In speaking with the chief organizer who authorized this car into the race at the last moment, he quickly realized the error but also pointed out that the vehicle was full of media who would be instrumental in sharing the event/story to the public.

Given the event itself was very low attendance spectator-wise and did not have any sort of expo, I knew that the on-site impact would be minimal.

With that said, I also knew that any photos of the event showing that car would put our relationship with our vehicle sponsor in a very bad position.

The decision was made that the vehicle would be pulled from all subsequent starts and that for this particular race the vehicle would remain in the race but would not under any circumstances be photographed.

I took that moment to speak with each official photographer and videographer on-site, and they all took note and understood the situation.

The vehicle did not show up in any event photos/media, and quite the contrary – those media were now VERY aware of our vehicle partnership and went out of their way to photograph the actual sponsor vehicles.

In the end, it all worked out in our favour – the event was not delayed or impacted, and the sponsor had an excess of great photos showing their cars in action.

That said, I sprouted a few new grey hairs when that vehicle drove past me off the start line…

5While working in events with Cycling Canada, how have you been able to manage the stress of meeting deadlines and what are three tips you have for young professionals?

My three most important pieces of advice would be:

1 Get some rest!

In one of my favourite reads, Brad Stulberg & Steve Magness review the more commonly known growth equation in their book “Peak Performance” which states stress + rest = growth.

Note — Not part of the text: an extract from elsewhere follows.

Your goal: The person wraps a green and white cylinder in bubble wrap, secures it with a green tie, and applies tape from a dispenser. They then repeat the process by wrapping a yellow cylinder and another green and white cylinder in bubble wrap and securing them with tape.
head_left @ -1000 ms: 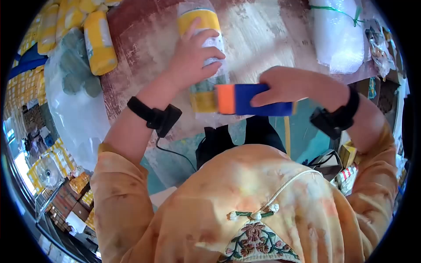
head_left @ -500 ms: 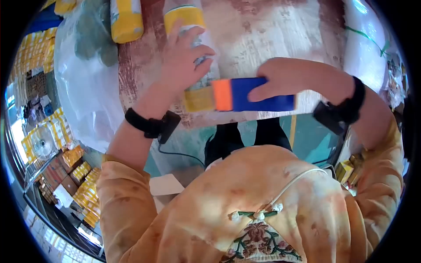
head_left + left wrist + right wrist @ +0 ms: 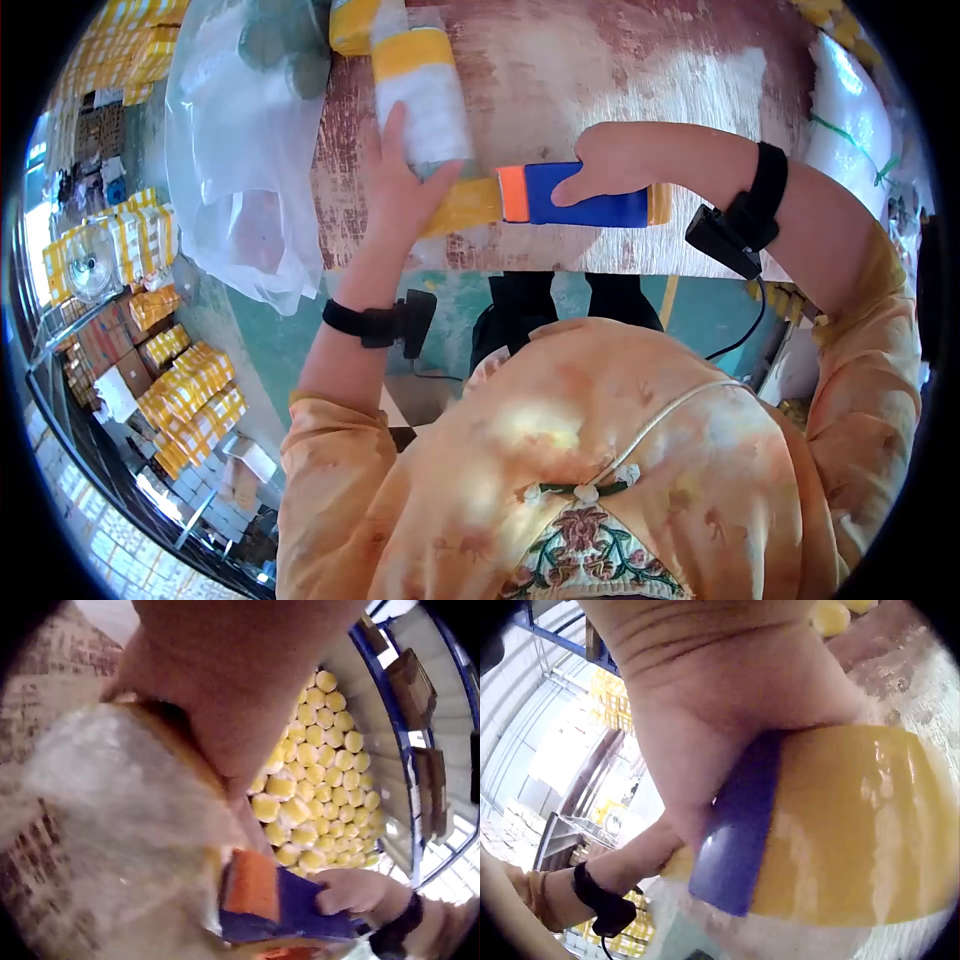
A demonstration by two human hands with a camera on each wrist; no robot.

The idea being that although stress isn’t always a bad thing, we need to ensure we’re balancing it with the appropriate level of rest so that we can continue to grow as individuals and be as effective as possible in our roles.

Event delivery has no problem producing the stress component along with the 16hr days, but we need to remember to factor in rest wherever possible to avoid burnout and keep the flame lit!

2 Don’t be afraid to get your hands dirty.

Event delivery is all about teamwork. Yes, you might be at an event to do a specific job, but jumping in and supporting a fellow staff member or volunteer can go a long way to build morale and motivate the team.

One of my least favourite things to hear on-site at an event is “sorry, that’s not in my job description”. Small gestures of support can go a long way to ensure the event is delivered on target and on time.

3 Don’t take it personally.

In the process of event delivery, there are often a lot of emotions thrown around. Dwelling on a confrontation or negative interaction can affect your capacity to act as a leader and can impact your judgement if not kept in check.

Try to take those interactions in-stride and table them for a bit of reflection when the dust has settled.